I never liked Window Maker much. Maybe I’m in the minority, but I tried a lot of Window Managers and desktop environments and usually ended up back on either K Desktop Environment or Sawfish. Obviously everyone’s heard of KDE but I don’t see many people talking about Sawfish.

I never really liked GNOME much either; even when everyone was running it in the 2.x days.

Enlightenment was (and still is) cool though and in my opinion never got enough credit.

BeOS aesthetics (and the OS as a whole) will always have a special place in my heart too.

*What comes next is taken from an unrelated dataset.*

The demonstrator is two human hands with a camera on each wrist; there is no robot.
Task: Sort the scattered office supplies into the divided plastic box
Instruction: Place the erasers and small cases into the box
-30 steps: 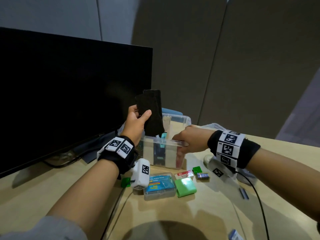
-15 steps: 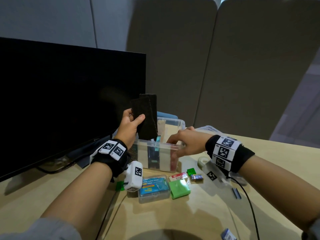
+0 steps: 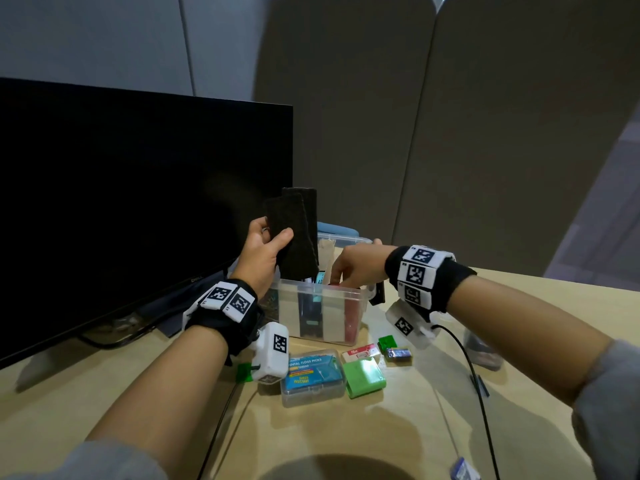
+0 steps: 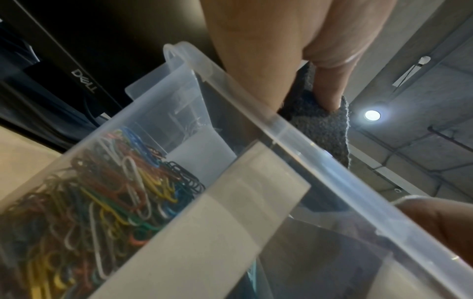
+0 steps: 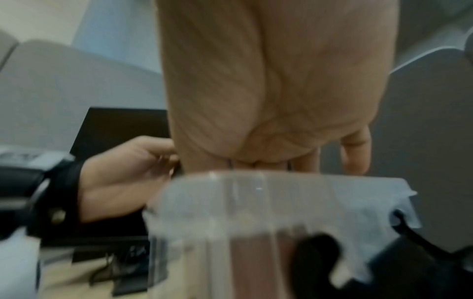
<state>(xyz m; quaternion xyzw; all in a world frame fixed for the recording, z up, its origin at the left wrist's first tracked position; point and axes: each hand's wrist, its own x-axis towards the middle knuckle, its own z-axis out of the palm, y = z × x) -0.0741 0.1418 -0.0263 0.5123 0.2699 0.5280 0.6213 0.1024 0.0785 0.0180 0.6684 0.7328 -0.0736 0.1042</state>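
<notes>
Looking down from the head view, the left hand (image 3: 261, 252) holds 2 dark felt-like pads (image 3: 296, 233) upright above the clear divided box (image 3: 318, 308), thumb pressed across their front and fingers curled behind. The right hand (image 3: 356, 263) reaches down into the box's right side, fingers bent past the rim; what they touch is hidden. The box stands on the pale table (image 3: 398, 427) just right of a black monitor (image 3: 138, 202). In front of it lie a floss picks case (image 3: 311, 375), a green box (image 3: 365, 375) and a small red-and-white packet (image 3: 360, 351). In the left wrist view, a heap of coloured paper clips (image 4: 102, 192) fills 1 compartment, seen through the box wall, and a finger (image 4: 330, 87) presses into the grey-looking pads above the rim. In the blurred right wrist view, the right palm hangs over the box rim (image 5: 281, 182), fingertips pointing down; I cannot tell whether they pinch anything.
</notes>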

Ultimately this all just boils down to personal preference. I’m definitely not suggesting that you’re wrong nor weird for liking Window Maker (if anything, I’m probably the weird one…)

I actually preferred stock afterstep over windowmaker, but I agree with you in that I preferred any windows manager with a taskbar.
Why did you stop using it?
I went to Blackbox because its UI elements were smaller (title bars are more narrow, no 64x64 dock icons) which gave me more real estate on my 1024x768 monitor. I then migrated to Openbox because that had more active development at the time.

This year, I've switched to herbstluftwm, a tiling window manager that's really nice and works in a way that agrees with me.

I can tell you why I did back then. I saw screenshots of openbox/blackbox/fluxbox and wanted that instead.